Start of Block

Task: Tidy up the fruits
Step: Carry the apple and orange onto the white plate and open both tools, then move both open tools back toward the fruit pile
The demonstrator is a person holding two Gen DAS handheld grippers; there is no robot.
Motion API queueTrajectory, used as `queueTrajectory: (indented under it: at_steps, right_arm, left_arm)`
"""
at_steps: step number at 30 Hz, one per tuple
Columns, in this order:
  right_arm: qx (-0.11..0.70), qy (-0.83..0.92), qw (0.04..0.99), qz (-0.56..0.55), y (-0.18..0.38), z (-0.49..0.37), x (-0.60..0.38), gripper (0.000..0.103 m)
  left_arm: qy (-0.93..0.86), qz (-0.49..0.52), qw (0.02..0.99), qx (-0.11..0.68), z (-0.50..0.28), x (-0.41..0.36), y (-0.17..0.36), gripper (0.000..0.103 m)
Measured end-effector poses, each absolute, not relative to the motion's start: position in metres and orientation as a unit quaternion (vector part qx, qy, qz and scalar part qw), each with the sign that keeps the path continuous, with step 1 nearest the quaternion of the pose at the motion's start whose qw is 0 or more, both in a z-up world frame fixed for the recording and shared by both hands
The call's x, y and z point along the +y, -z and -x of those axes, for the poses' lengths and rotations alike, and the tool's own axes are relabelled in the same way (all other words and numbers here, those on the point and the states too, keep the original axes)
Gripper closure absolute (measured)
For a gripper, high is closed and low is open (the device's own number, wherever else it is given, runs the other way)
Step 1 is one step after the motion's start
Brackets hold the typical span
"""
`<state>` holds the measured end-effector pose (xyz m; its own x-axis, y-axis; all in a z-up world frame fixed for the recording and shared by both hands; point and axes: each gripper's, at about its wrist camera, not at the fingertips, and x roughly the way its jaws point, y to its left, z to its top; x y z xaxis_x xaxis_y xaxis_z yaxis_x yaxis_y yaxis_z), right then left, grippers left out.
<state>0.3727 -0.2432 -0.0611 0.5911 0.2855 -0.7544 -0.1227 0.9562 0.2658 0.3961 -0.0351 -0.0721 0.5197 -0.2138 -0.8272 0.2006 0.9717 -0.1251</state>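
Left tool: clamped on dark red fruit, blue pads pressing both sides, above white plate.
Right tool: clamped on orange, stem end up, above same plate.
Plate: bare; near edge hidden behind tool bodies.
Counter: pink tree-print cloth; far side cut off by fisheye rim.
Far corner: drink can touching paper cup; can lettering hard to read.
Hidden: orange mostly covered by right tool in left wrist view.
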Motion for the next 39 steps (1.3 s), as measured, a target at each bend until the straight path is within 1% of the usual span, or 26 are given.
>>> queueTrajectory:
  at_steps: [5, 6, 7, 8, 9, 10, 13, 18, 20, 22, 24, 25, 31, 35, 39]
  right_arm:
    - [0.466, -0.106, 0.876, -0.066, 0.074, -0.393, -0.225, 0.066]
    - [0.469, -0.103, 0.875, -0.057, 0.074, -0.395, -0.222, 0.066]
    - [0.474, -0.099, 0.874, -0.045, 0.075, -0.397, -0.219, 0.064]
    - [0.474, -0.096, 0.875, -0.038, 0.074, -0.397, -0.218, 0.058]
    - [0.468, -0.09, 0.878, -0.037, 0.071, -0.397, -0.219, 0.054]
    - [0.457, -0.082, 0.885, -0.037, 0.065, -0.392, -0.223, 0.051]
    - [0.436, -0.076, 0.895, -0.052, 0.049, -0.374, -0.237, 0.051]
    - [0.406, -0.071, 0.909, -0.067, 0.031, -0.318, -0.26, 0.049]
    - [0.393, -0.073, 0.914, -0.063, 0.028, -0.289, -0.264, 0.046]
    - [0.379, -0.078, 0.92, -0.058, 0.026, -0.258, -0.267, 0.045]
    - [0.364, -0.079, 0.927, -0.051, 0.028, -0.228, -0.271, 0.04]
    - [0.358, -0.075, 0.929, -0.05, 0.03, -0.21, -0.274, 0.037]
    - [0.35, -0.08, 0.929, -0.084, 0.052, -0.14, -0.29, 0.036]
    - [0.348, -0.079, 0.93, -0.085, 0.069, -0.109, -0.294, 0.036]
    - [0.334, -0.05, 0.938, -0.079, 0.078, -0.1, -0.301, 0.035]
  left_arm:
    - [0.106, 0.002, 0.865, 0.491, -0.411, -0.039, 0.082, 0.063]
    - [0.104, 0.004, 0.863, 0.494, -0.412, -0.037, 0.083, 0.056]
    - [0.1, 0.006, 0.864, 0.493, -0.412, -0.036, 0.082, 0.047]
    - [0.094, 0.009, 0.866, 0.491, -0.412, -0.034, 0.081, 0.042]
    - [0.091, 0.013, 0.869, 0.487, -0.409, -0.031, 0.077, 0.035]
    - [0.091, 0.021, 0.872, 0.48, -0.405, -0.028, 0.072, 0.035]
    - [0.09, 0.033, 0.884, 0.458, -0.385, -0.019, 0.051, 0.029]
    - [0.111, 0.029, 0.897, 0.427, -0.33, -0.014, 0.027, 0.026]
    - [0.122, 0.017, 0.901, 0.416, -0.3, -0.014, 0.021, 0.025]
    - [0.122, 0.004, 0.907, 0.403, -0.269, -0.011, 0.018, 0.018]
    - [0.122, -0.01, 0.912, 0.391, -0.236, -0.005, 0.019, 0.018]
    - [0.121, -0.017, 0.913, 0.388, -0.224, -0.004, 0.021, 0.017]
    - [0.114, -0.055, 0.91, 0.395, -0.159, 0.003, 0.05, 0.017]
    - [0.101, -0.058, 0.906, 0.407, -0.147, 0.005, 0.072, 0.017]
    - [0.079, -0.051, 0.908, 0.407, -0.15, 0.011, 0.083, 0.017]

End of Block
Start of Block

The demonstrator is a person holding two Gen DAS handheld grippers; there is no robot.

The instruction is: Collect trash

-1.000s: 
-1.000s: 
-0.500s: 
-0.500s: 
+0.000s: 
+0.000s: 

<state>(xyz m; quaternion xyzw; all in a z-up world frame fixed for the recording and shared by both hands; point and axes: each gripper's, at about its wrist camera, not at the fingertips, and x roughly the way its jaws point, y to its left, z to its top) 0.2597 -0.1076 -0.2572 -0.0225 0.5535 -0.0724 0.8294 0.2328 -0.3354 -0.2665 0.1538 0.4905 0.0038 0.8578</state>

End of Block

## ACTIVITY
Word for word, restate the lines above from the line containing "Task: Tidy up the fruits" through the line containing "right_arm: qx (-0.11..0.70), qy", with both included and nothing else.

## TASK RESULT
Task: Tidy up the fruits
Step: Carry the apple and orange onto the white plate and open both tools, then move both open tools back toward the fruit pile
The demonstrator is a person holding two Gen DAS handheld grippers; there is no robot.
Motion API queueTrajectory, used as `queueTrajectory: (indented under it: at_steps, right_arm, left_arm)`
"""
at_steps: step number at 30 Hz, one per tuple
Columns, in this order:
  right_arm: qx (-0.11..0.70), qy (-0.83..0.92), qw (0.04..0.99), qz (-0.56..0.55), y (-0.18..0.38), z (-0.49..0.37), x (-0.60..0.38), gripper (0.000..0.103 m)

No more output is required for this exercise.